I’m using the OOL Surveys dataset and I’m interested in the association between union membership and political participation in the US (more specifically, between union membership at the household level and having engaged in at least one out of four forms of political participation over the past 2 years).
In the current assignment, we’re asked to run a chi square test of independence to figure out whether two categorical variables are related. If the outcome is significant and the explanatory variable has more than two levels, we’re required to carry out and interpret a post-hoc test. This would mean carrying out comparisons between all pairs of categories for the explanatory variable and dividing the required significance level (for example, 0.05) by the number of comparisons.

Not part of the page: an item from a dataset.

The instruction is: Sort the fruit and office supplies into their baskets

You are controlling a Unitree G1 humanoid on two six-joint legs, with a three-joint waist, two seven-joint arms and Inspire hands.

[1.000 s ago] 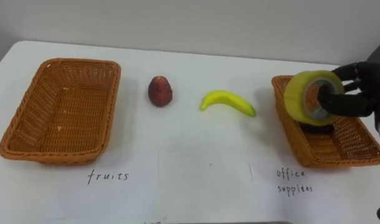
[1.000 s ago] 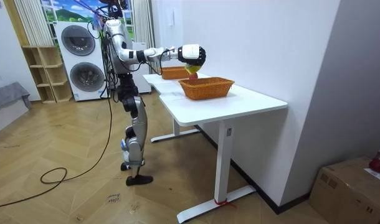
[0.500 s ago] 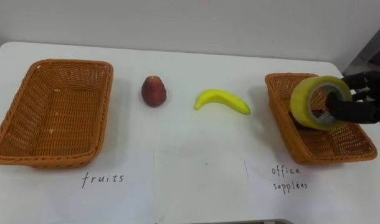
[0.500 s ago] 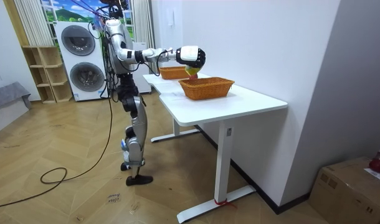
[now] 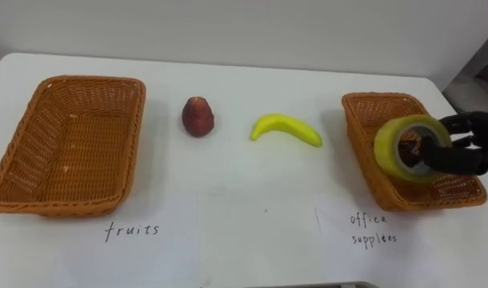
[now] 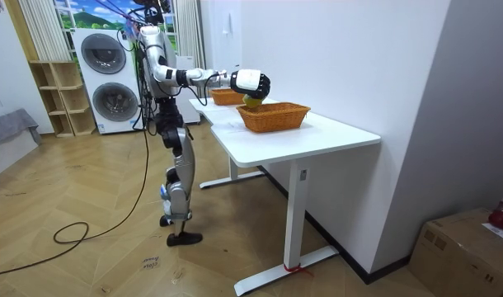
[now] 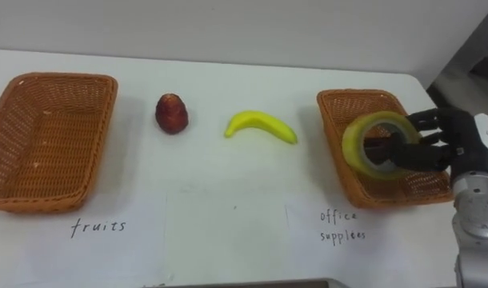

I’m in a bit of luck this time. First, my original research question concerns the relation between two categorical variables, so there’s no need to recode quantitative variables to categorical ones or to look for other variables. Second, my explanatory variable has only two levels (respondents either do or don’t have a union member in their household), so there’s no need to do a post-hoc test.
The entire Python script for my analysis can be found here. Here’s an excerpt from the script:
# contingency table of observed counts ct1=pandas.crosstab(sub2['ANY'], sub2['W1_P8']) print (ct1) print() # column percentages colsum=ct1.sum(axis=0) colpct=100*ct1/colsum print(colpct) print () # chi-square print ('chi-square value, p value, expected counts') cs1= scipy.stats.chi2_contingency(ct1) print (cs1)
And here’s the relevant output:
W1_P8 No Yes ANY No 445 89 Yes 365 125 W1_P8 No Yes ANY No 54.938272 41.588785 Yes 45.061728 58.411215 chi-square value, p value, expected counts (11.559955638910083, 0.00067387460877846761, 1, array([[ 422.40234375, 111.59765625], [ 387.59765625, 102.40234375]]))
Among respondents with union members in their household, the percentage who have engaged in political participation is higher (58%) than among other respondents (45%). There are 125 participants who have a union member in their household and who have engaged in political participation; had there been no relation between the two variables a lower number (102) were to be expected. For other answer categories, the observed values also differ from the values that were to be expected if there were no relation between the variables.
The chi square value is 11.6 and the p-value < 0.001. In other words, the outcome of the test is that there is indeed a significant relation between union membership (at household level) and political participation.